The availability of varieties of different height, dwarf, semi-dwarf and tall, offers countless utilization possibilities in the gardens; the dwarf varieties are furthermore particularly suitable for the cultivation in pot or in cages. The watering in summer, where required, must be regular, but the soil is to be left to dry up before watering again, as it is a plant quite resistant to the dry, but rather sensitive to the radical rottenness due to stagnating water. It has finally a good resistance to the diseases; attacks by fungi (Botrytis) may occur in the wet climates and among the most frequent parasites stand the mites (the classical “spider mite”). The contact with the leaves may originate dermatitis in the most sensitive subjects.

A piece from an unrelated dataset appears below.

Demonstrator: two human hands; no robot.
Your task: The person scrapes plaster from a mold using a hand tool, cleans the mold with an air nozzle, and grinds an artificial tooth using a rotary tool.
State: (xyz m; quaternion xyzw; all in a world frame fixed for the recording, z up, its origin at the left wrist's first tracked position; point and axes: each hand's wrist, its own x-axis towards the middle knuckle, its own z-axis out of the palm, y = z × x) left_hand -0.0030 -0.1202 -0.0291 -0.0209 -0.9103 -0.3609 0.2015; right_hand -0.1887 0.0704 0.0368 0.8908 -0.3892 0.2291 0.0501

Besides being an ornamental plant, the Tagetes erecta is a species with a remarkable economic importance, from its flowers they get a food colouring, which may be obtained from the exsiccated and pulverized flowers or by extraction with a solvent; this colouring is added, for instance, to the poultry food in order to intensify the colour of the skin and of the yolk. The essential oil derived from the plant, is utilized, in traces, in several aliments as flavouring and as flavour enhancer, and in the cosmetics industry. But the most economically important component derived from the flowers is the lutein, a carotenoid pigment of which this plant is the main source and of which are known the antioxidant properties and protective of the eyesight. The lutein is utilized in the pharmaceutical industry and added in many food supplements, this substance, which concentrates in the macula, the central zone of the retina, is not synthesized by the human body and therefore must be acquired through the food containing the same. The main producer of Tagetes is Mexico, but the plant is amply cultivated also in Africa and in South America.

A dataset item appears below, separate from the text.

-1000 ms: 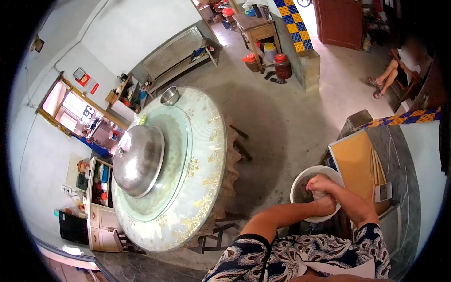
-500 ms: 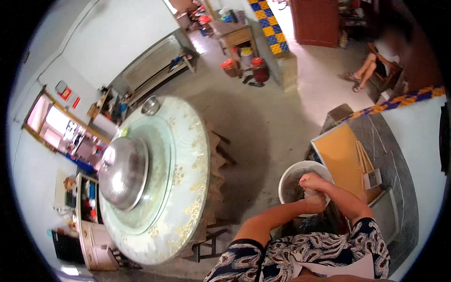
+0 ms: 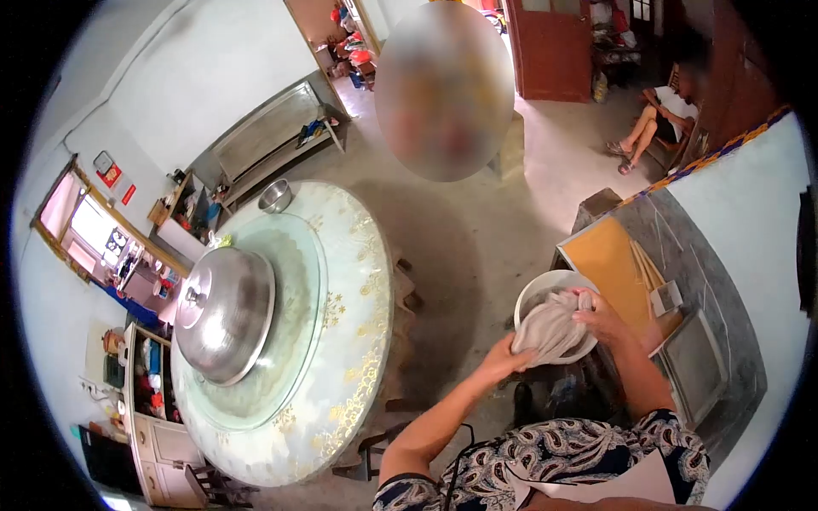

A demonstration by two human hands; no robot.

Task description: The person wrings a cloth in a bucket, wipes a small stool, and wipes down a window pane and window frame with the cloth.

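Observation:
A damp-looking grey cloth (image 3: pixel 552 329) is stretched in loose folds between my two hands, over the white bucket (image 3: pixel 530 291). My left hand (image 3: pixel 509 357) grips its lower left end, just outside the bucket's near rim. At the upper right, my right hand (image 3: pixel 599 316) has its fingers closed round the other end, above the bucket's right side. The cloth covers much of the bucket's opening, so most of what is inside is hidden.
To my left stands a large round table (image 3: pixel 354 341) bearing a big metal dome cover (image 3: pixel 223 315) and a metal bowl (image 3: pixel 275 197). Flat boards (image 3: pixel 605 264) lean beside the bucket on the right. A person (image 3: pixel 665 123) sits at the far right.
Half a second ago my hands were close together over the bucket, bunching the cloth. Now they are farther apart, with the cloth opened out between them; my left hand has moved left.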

Another utilization of the Tagetes erecta (as well as of the Tagetes patula) is as natural pesticide, particularly effective against the nematodes infesting the soil and causing serious damages to the agriculture; to intercalate a cultivation of marigolds may cut down the nematodes population of more than the 90%. In fact, the roots exude a substance attracting various species of nematodes that, once penetrated, are killed by the sulphur based toxins (tiophenes) with nematocidal action contained by them. At times, rows of marigolds are alternated with the plants being cultivated, besides the aforementioned reasons, also for the quite good repellent power, against many parasites, of the odour emitted by the oil glands.

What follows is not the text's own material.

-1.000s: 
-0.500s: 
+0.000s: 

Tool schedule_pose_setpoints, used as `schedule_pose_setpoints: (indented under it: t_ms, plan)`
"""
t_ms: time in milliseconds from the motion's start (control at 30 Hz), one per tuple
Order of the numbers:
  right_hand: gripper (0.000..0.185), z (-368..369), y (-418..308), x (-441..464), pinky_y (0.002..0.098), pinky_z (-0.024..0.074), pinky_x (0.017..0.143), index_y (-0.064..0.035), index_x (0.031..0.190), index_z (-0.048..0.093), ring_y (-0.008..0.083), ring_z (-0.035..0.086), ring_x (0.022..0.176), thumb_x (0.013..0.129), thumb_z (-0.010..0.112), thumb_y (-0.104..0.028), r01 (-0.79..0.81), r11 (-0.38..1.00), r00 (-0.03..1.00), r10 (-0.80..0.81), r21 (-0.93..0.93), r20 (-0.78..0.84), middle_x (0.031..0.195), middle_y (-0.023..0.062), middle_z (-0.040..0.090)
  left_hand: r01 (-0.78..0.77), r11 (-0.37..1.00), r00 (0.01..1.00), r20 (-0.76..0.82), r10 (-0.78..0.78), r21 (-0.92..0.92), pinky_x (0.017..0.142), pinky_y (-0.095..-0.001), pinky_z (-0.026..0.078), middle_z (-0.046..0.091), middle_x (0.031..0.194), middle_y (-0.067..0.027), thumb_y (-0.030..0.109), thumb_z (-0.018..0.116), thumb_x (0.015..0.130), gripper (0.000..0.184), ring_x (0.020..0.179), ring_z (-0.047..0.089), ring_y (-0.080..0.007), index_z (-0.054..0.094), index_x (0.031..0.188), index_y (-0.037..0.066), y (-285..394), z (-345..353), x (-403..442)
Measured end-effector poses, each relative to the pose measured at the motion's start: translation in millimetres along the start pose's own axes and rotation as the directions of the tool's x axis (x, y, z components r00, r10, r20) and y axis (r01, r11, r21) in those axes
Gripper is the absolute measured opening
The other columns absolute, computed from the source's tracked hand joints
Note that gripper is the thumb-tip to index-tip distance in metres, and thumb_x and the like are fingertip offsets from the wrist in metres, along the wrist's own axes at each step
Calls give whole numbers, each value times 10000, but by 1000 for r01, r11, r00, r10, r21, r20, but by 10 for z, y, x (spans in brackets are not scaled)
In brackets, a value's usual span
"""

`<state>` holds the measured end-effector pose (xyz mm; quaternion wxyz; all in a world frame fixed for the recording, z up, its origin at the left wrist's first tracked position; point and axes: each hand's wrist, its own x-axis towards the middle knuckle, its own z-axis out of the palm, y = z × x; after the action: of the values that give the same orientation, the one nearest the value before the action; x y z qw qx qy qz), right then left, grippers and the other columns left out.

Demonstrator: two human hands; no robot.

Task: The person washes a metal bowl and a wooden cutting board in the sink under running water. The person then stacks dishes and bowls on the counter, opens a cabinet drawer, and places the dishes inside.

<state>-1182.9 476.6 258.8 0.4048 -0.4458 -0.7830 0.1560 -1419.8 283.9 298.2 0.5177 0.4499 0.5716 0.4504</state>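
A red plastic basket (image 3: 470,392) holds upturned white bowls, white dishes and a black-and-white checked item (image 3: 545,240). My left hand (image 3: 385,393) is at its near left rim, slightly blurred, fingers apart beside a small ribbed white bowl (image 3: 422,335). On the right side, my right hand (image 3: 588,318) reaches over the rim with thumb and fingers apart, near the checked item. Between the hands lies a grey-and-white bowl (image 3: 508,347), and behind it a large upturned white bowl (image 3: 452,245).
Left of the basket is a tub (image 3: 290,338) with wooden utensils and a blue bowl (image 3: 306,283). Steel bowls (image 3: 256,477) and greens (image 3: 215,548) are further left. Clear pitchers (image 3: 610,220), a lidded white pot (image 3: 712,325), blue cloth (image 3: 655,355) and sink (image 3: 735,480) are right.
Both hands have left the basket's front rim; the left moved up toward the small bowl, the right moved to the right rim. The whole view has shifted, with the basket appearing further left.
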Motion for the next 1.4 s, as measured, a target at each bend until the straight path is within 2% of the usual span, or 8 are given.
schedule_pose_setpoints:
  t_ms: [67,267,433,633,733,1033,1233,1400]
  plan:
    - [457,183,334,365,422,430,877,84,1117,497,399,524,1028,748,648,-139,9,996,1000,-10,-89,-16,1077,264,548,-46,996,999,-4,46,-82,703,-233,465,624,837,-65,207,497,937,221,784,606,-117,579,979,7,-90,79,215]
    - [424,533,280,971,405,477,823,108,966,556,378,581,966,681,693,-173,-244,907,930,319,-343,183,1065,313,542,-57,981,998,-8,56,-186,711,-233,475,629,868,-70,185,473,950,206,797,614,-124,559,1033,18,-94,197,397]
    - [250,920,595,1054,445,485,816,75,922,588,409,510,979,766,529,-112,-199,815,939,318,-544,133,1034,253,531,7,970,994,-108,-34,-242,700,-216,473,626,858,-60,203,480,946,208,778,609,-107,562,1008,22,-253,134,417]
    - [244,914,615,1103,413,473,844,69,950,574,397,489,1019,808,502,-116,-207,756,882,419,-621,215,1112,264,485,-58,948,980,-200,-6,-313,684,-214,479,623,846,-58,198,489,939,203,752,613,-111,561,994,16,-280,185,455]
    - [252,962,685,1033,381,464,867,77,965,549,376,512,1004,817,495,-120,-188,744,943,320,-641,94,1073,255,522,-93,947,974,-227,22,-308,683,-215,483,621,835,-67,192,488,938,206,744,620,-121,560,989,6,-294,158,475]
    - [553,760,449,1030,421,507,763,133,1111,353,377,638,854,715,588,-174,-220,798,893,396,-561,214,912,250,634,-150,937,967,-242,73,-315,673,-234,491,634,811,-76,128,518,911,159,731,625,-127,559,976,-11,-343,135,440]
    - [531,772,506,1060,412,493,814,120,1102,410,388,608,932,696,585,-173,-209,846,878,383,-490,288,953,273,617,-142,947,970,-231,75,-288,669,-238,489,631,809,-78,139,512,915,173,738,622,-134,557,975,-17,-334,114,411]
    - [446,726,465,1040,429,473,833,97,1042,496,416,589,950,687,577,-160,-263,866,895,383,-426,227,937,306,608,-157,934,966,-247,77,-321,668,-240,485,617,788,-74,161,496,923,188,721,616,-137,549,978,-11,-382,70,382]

Finally, the plant, cultivated since remote ages, has played in the origin countries, and still does so, an important role not only in the traditional medicine, but also in the religious ceremonies and in the most important and in the most important occasions of life. In fact, the Aztecs utilized it for several pathologies, fever, dysenteries, indigestion, etc. and on ulcers and eczemas; it seems that it had also an important role in the human sacrifices. Many common names refer to various customs related to the cult of the dead; in Mexico, for instance, they have the habit to decorate with these flowers the tombs on Nov. 2nd, commemoration day of the dead, but it is not a utilization limited to this day, this flower, in fact, is present in all the most important moments of the life, starting from the birth.

Synonyms: Tagetes major Gaertn. (1791); Tagetes tenuifolia Cav. (1793); Tagetes elongata Willd. (1803); Tagetes remotiflora Kunze (1847); Tagetes heterocarpha Rydb. (1915); Tagetes ernstii H.Rob. & Nicolson (1975); Tagetes excelsa Soule (1996).